Libéré vendredi dernier après une incarcération d’une semaine à la prison centrale de Makala, le patron belge de Rawbank, Thierry Taeymans, est sur le point d’être poussé vers la sortie plus tôt que prévu. La rumeur de son remplacement à la tête de la banque appartenant aux Rawji – une famille indienne établie depuis 1908 en République démocratique du Congo (RDC) – circule depuis ce soir. Ayant déjà subi une importante opération chirurgicale dans un passé récent, le banquier belge n’était pourtant plus loin de la retraite. Mais son passage par la case prison a certainement précipité un changement de capitaine aux commandes de la première banque commerciale en RDC. L’information, qui circule depuis peu, relève d’une fuite. Ni la Banque centrale du Congo (BCC), ni l’Association congolaise des banques (ACB) n’étaient, il y a deux heures, en mesure de la confirmer. « Une annonce officielle va suivre », répond-on, du côté de l’ACB.
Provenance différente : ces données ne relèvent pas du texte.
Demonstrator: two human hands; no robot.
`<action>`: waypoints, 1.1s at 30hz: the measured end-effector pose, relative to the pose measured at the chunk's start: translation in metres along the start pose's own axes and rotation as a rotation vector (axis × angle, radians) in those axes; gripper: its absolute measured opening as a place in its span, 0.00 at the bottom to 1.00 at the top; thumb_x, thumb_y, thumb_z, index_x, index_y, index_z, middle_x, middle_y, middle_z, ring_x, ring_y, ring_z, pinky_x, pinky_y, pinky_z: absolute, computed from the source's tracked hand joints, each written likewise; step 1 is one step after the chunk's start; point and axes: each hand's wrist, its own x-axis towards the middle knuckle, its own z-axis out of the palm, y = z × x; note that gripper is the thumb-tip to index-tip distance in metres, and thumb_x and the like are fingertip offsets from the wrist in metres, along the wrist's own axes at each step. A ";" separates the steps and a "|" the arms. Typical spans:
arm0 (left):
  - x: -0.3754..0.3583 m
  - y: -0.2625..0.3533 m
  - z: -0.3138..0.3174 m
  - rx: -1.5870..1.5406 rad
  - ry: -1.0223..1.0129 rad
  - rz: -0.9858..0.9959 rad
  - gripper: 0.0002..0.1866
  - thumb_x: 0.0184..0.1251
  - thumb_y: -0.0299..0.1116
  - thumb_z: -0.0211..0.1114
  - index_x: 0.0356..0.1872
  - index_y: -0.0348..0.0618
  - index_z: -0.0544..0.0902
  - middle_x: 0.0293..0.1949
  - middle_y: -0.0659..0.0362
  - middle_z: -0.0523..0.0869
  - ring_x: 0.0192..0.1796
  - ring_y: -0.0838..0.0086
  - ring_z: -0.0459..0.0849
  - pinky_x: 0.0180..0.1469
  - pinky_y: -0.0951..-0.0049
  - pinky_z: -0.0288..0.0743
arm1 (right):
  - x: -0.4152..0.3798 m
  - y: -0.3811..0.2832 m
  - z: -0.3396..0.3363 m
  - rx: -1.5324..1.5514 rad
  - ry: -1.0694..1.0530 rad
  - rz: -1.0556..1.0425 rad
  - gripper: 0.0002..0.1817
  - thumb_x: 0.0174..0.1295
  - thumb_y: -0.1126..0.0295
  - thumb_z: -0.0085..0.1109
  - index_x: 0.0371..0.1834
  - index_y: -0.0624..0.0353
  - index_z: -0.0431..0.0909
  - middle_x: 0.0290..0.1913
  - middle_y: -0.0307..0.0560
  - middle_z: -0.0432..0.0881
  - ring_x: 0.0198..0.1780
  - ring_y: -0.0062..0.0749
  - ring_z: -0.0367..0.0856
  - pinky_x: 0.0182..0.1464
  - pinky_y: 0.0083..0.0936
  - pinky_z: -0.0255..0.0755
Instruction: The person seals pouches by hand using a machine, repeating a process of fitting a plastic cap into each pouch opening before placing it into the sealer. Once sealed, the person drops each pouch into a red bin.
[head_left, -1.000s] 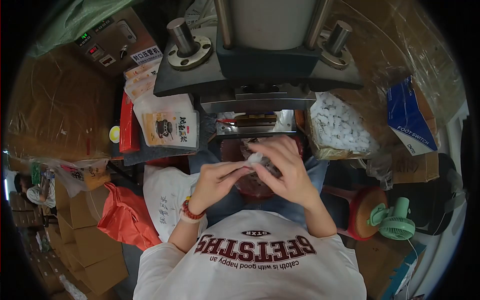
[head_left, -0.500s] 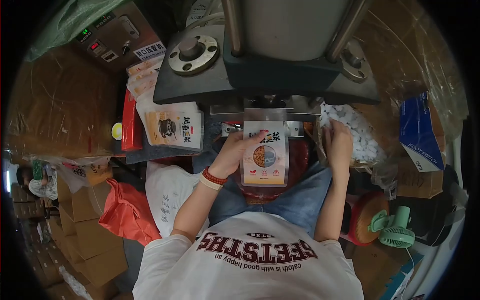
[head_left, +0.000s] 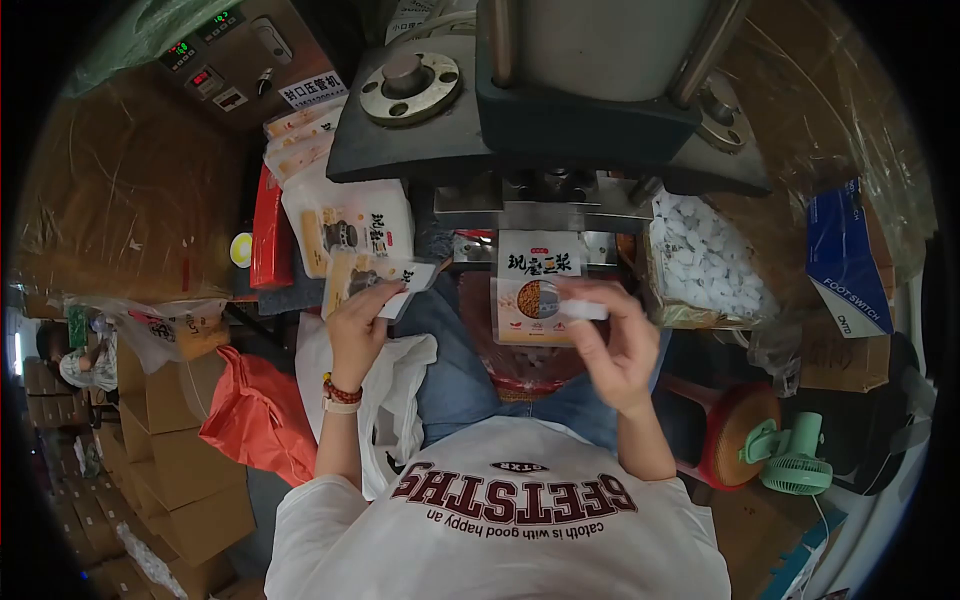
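My left hand (head_left: 362, 328) is closed on a printed plastic pouch (head_left: 372, 282), just in front of a stack of similar pouches (head_left: 345, 228). Between the thumb and fingers of my right hand (head_left: 625, 352) is a small white plastic piece (head_left: 583, 309), blurred by motion. Behind those fingers, another printed pouch (head_left: 520, 322) with a round window hangs at the front of the press machine (head_left: 590, 125). Part of this pouch is hidden by my right hand.
An open box of small white plastic pieces (head_left: 712, 262) stands to the right. Further right are a blue carton (head_left: 848, 262) and a green fan (head_left: 797, 462). A red box (head_left: 270, 235) and a control panel (head_left: 235, 75) are at left. Below lies a red bag (head_left: 255, 415).
My left hand has left the pouch at the machine and moved left, now holding another pouch. My right hand has come out of the box with a white plastic piece. The view has shifted slightly.
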 end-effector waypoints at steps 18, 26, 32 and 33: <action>0.042 0.104 0.093 -1.235 -0.322 -0.550 0.12 0.67 0.34 0.66 0.41 0.33 0.85 0.35 0.58 0.88 0.35 0.82 0.85 0.37 0.80 0.78 | 0.009 0.004 -0.041 -0.523 0.170 0.170 0.19 0.59 0.72 0.64 0.53 0.62 0.76 0.54 0.53 0.77 0.53 0.48 0.77 0.56 0.33 0.69; 0.079 0.093 0.095 -1.477 -0.383 -0.659 0.14 0.65 0.33 0.67 0.45 0.33 0.82 0.42 0.55 0.87 0.41 0.75 0.87 0.43 0.76 0.81 | 0.006 0.065 -0.087 -1.245 0.127 0.436 0.11 0.60 0.71 0.59 0.43 0.65 0.79 0.41 0.56 0.80 0.46 0.54 0.78 0.52 0.41 0.71; 0.058 0.053 0.055 -0.255 0.110 -0.243 0.31 0.60 0.42 0.71 0.61 0.37 0.73 0.64 0.47 0.73 0.64 0.64 0.74 0.57 0.66 0.72 | 0.001 0.082 -0.105 -1.178 0.045 0.372 0.10 0.61 0.72 0.56 0.44 0.64 0.80 0.43 0.56 0.80 0.46 0.51 0.77 0.49 0.41 0.71; 0.052 0.046 0.040 -0.256 0.106 -0.243 0.31 0.60 0.42 0.71 0.61 0.37 0.73 0.64 0.47 0.73 0.64 0.64 0.74 0.57 0.66 0.72 | 0.001 0.080 -0.106 -1.191 0.035 0.335 0.11 0.61 0.72 0.55 0.44 0.64 0.79 0.42 0.56 0.80 0.46 0.51 0.77 0.49 0.41 0.71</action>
La banque de la famille Rawji est dans la tourmente depuis l’arrestation de l’un de ses gros clients, l’homme d’affaires libanais, Jammal Sammih. Ce dernier est le bénéficiaire d’un contrat de 57 millions de dollars, signé de gré à gré avec l’Etat, pour la construction de logements, dans le cadre du programme présidentiel des cent jours. Seul problème : le projet n’a pas été mené à bien. Et ce, alors que la société Samibo Congo du Libanais a déjà empoché l’argent. Un virement en sa faveur a été fait par le ministère des Finances sur un compte fermé en janvier 2019, mais réactivé en mars de la même année, certainement pour cette opération. Une enquête a alors été lancée par la justice congolaise. Elle a conduit à l’interpellation de Thierry Taeymans par le parquet de Matete avant d’être écroué à Makala. Sa récente libération a été obtenue après le versement d’une forte caution (lire notre précédent article). Mais l’image de la banque en a été écornée. D’autant que celle-ci a autorisé des retraits en espèces en plusieurs tranches à hauteur de 38 millions de dollars du compte de Samibo Congo, en violation des règles anti-blanchiment édictées par la BCC. La destination de ce pactole reste toutefois inconnue. Seuls 3 millions ont pu être retracés avec certitude par les enquêteurs. La famille Rawji est donc obligée de puiser dans les fonds propres de la banque pour rembourser le Trésor public à hauteur de 35 millions de dollars. «Le système bancaire de la RDC est déjà indexé à l’extérieur», regrette un ancien banquier. Et ce qui est arrivé dans le dossier de Rawbank pourrait contribuer à compliquer davantage la situation. D’où sa crainte : «On reviendrait alors à 15 ou 20 ans en arrière.»
Il n’est donc pas étonnant que les Rawji cherchent à faire rapidement place nette en évinçant le directeur général en délicatesse avec la justice. La banque familiale a une solution de rechange en interne. Un nom revient avec insistance pour remplacer le Belge : il s’agit de son adjoint, Mustafa Rawji. Ce dernier a surtout l’avantage de faire partie de la famille actionnaire majoritaire. Il a fait aussi ses premières armes au sein de deux grands groupes mondiaux, HSBC et Barclays. S’il était porté temporairement à la tête de Rawbank, il aurait pour mission de redorer le blason terni des Rawji, mais aussi de rassurer les clients quelque peu inquiets de la banque. En attendant certainement une solution plus durable.